Precious metal prices are dynamic, often changing multiple times per minute during active trading hours. They fluctuate based on a variety of factors, including geopolitical events, economic indicators like inflation rates, and the strength of the U.S. dollar, as these metals are priced in dollars globally. Additionally, market activity occurs nearly 24 hours a day due to the overlapping of trading in Asia, Europe, and North America. Markets typically pause late Friday and reopen Sunday evening U.S. time, providing a short break in the otherwise continuous trading cycle.

Prices also respond to specific triggers.
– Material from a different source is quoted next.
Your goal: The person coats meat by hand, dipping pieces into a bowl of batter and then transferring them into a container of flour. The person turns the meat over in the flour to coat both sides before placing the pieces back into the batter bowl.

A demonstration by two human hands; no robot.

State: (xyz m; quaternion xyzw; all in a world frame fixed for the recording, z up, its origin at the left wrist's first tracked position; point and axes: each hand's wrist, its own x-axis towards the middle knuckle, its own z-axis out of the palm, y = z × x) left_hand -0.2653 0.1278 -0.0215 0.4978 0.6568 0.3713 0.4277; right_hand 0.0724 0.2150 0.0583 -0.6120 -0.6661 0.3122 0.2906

Limited mining production can drive prices higher, while abundant supply may reduce them. Economic uncertainty, such as during periods of inflation or geopolitical instability, often increases demand for precious metals as they are sought out as safe havens. A weaker U.S. dollar tends to raise prices, as more dollars are required to purchase the same amount of metal. Conversely, higher interest rates may reduce the appeal of metals, as they do not generate income or dividends.
For consumers considering physical bullion, it’s important to note the difference between spot prices and retail prices. When purchasing coins or bars, buyers typically pay a premium over the spot price. These premiums cover costs like manufacturing, distribution, dealer markups, shipping, and insurance. Additionally, owning physical bullion requires secure storage. Options range from home safes and bank safety deposit boxes to professional vaults offered by many dealers. Gold and silver are the most liquid precious metals, making them easier to sell quickly, whereas platinum and palladium are more closely tied to industrial demand and can be less predictable in value.
Tax implications should also be considered, as profits from selling precious metals may be subject to capital gains taxes. It’s wise to consult with a financial advisor to understand tax obligations and plan accordingly. Buying physical gold for retirement security offers significant benefits, particularly as a hedge against inflation and currency fluctuations. Gold has been a stable store of value for centuries, and its ability to diversify investment portfolios makes it an attractive option during periods of economic uncertainty. Silver, platinum, and palladium can complement gold investments, though their value is often more volatile due to industrial uses.
Understanding how gold and other precious metals are priced, when markets operate, and the factors influencing value can empower you to make more informed decisions. The price of gold, silver, platinum, and palladium is controlled by global markets, influenced by supply and demand, and subject to constant fluctuations. If you’re considering physical gold bullion for retirement security, focus on understanding the spot price, premiums, and storage options. Diversifying with gold can provide a hedge against inflation and economic instability, offering peace of mind for your financial future.

With this knowledge, you’re better equipped to navigate the precious metals market and make confident investment decisions. With proper planning and knowledge, investing in physical bullion can provide peace of mind and stability for those seeking to secure their financial future during retirement.